Le plan gouvernemental prévoit une affiliation des demandeurs d’asile aux seuls soins urgents pendant ces trois mois. Un amendement du gouvernement adopté le 7 novembre 2019 lors de l’examen des crédits Santé du projet de loi de finances 2020 marque d’ailleurs la première étape de cette réforme, ajoutant les demandeurs d’asile aux publics éligibles à ces soins. Cette limitation aux soins urgents pendant les trois premiers mois pourrait cependant s’avérer contraire au droit européen. La directive Accueil exige en effet, dans son article 19, que les Etats doivent également prévoir « le traitement essentiel des maladies et des troubles mentaux graves » pour tous les demandeurs d’asile dès qu’ils disposent de ce statut. Elle ajoute par ailleurs que pour les demandeurs « ayant des besoins particuliers en matière d’accueil » et donc identifiés comme tels en raison de leur vulnérabilité, les Etats doivent fournir « l’assistance médicale ou autre nécessaire (…) y compris, s’il y a lieu, des soins de santé mentale appropriés ».

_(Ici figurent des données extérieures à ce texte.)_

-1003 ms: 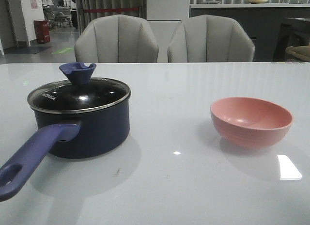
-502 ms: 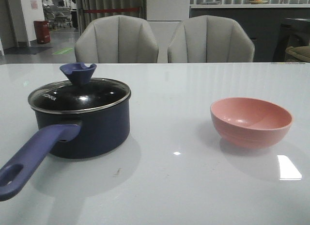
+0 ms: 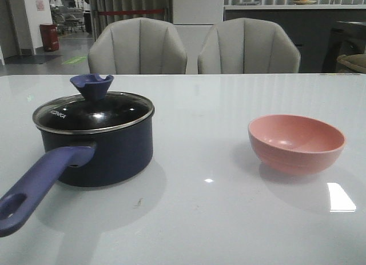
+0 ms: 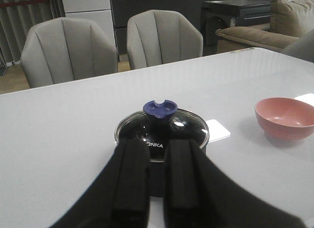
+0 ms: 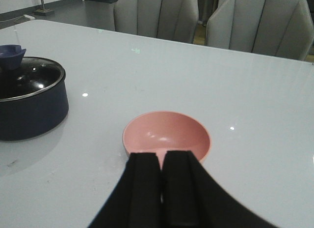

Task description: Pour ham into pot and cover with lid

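The dark navy pot (image 3: 108, 153) stands on the table at the left, its blue-purple handle (image 3: 37, 188) pointing toward the near left. The glass lid (image 3: 94, 112) with its blue knob (image 3: 91, 85) sits on the pot's rim. No ham shows; the pot's inside is hidden under the lid. Neither gripper is in the front view. In the left wrist view my left gripper (image 4: 157, 145) is empty, with a narrow slit between the jaws, back from the lid (image 4: 184, 132). My right gripper (image 5: 162, 156) is shut and empty, just short of the pink bowl (image 5: 169, 132).
The pink bowl (image 3: 296, 142) stands at the right of the table and looks empty. Two grey chairs (image 3: 137, 48) (image 3: 249, 48) stand behind the far edge. Bare white table (image 3: 200, 133) lies between pot and bowl.
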Controlling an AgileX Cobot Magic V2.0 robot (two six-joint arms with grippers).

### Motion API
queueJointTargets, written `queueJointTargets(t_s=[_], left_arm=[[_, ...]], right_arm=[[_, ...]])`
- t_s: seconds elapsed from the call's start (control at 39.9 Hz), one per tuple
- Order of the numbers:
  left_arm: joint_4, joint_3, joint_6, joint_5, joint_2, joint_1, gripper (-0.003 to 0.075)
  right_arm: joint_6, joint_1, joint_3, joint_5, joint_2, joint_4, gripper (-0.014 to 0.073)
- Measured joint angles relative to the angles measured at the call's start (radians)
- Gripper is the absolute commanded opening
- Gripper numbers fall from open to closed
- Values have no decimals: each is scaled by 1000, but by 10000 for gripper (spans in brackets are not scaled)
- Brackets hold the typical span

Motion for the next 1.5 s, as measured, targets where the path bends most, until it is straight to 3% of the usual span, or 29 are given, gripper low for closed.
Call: queueJointTargets(t_s=[0.58, 0.78, 1.0, 1.25, 1.5], left_arm=[[18, 29, 0, -47, 0, 10, 113], [26, 148, 0, -172, 0, 132, 113], [28, 288, -95, -247, 0, 302, 113], [30, 358, -121, -413, -22, 362, 113], [30, 358, -121, -434, -30, 368, 113]], right_arm=[[0, 0, 0, 0, 0, 0, 146], [0, 0, 0, 0, 0, 0, 146], [0, 0, 0, 0, 0, 0, 146], [0, 0, 0, 0, 0, 0, 146], [0, 0, 0, 0, 0, 0, 146]])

Cette mesure pourrait par ailleurs avoir une incidence en termes de santé publique. Le traitement de certaines maladies qui nécessitent d’être prises en charge rapidement pourrait être reporté à un stade plus avancé, avec dans certains cas une aggravation des pathologies entraînant par la suite des soins plus lourds et plus coûteux, et une possible contagion pendant le délai de carence. Dans l’attente de leur affiliation à l’assurance maladie, les demandeurs d’asile se tourneront vers les services d’urgence et les Permanences d’accès aux soins de santé (PASS), deux dispositifs qui connaissent déjà d’importantes difficultés en raison de moyens insuffisants pour faire face aux besoins – ceux des PASS devant cependant être renforcés dans le cadre du plan gouvernemental. D’un point de vue budgétaire, ces situations entraîneront donc des reports de crédits d’un dispositif à un autre, voire une augmentation des dépenses liées à l’urgence, plutôt que de réelles économies pour les finances publiques.

Enfin, la mise en place d’un délai de carence pourrait compliquer, voire rendre impossible, certaines exigences légales qui reposent sur la consultation d’un médecin dans les premiers temps de la demande d’asile. La loi asile-immigration de septembre 2018 a notamment imposé un délai de trois mois suivant l’enregistrement de la demande d’asile pour formuler, en parallèle, une demande de titre de séjour pour soin. Au-delà de ce délai, cette dernière demande pourrait être considérée comme irrecevable sans examen au fond. Or, le dossier exigé pour déposer une telle demande doit comporter un certificat médical, qu’il sera difficile de faire établir pendant le délai de carence en l’absence d’assurance maladie. Par ailleurs, les cahiers des charges des lieux d’hébergement pour demandeurs d’asile prévoient l’organisation d’une visite médicale « dès l’admission », une mission que les gestionnaires de ces lieux ne pourront remplir quand il s’agira d’admettre un demandeur d’asile n’étant pas encore affilié à l’assurance maladie.   

Les impacts de la mise en place d’un délai de carence sont donc multiples. A défaut de faire reculer le gouvernement sur la mesure, ils pourraient cependant être pris en compte dans la rédaction du décret annoncé qui déterminera précisément les contours du dispositif.